• **EXERCISE OBJECTIVE**:
In the listing below, write out exactly each line from the first through the one containing "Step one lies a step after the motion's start".

• **DATA SHOWN**:
==*==

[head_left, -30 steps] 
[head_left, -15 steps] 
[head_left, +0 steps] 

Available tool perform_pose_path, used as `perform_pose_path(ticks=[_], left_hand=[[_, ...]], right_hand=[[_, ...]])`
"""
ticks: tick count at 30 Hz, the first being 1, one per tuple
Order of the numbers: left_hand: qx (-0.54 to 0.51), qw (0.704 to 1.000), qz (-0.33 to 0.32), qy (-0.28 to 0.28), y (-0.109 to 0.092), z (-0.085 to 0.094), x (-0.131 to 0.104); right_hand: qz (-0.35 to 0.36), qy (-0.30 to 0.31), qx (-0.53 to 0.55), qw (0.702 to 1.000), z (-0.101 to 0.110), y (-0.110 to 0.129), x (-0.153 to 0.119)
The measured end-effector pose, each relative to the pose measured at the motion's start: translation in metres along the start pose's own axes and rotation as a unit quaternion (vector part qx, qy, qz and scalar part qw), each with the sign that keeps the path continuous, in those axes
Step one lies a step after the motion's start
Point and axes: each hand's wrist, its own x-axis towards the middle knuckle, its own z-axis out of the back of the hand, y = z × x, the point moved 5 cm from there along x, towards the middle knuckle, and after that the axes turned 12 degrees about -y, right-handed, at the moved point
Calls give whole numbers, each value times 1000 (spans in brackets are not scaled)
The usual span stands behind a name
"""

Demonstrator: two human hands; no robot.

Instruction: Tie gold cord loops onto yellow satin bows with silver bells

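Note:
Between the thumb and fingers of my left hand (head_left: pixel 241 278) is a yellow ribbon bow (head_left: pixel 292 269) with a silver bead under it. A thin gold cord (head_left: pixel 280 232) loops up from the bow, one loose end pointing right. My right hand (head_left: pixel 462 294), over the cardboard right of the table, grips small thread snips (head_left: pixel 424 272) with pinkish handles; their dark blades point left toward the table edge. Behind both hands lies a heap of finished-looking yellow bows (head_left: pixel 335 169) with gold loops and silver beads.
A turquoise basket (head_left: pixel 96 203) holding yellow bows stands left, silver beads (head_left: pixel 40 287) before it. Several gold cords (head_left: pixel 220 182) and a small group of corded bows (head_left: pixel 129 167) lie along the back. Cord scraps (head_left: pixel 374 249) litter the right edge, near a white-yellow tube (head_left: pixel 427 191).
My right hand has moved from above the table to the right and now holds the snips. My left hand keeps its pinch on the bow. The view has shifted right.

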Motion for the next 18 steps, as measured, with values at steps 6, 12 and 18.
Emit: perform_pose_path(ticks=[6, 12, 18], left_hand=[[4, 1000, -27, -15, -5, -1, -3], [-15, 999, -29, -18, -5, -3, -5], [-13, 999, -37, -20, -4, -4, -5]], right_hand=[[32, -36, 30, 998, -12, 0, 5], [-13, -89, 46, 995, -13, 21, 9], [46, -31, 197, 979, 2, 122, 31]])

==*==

• **ANSWER SECTION**:
[head_left, -30 steps] 
[head_left, -15 steps] 
[head_left, +0 steps] 

Available tool perform_pose_path, used as `perform_pose_path(ticks=[_], left_hand=[[_, ...]], right_hand=[[_, ...]])`
"""
ticks: tick count at 30 Hz, the first being 1, one per tuple
Order of the numbers: left_hand: qx (-0.54 to 0.51), qw (0.704 to 1.000), qz (-0.33 to 0.32), qy (-0.28 to 0.28), y (-0.109 to 0.092), z (-0.085 to 0.094), x (-0.131 to 0.104); right_hand: qz (-0.35 to 0.36), qy (-0.30 to 0.31), qx (-0.53 to 0.55), qw (0.702 to 1.000), z (-0.101 to 0.110), y (-0.110 to 0.129), x (-0.153 to 0.119)
The measured end-effector pose, each relative to the pose measured at the motion's start: translation in metres along the start pose's own axes and rotation as a unit quaternion (vector part qx, qy, qz and scalar part qw), each with the sign that keeps the path continuous, in those axes
Step one lies a step after the motion's start

This concludes the exercise.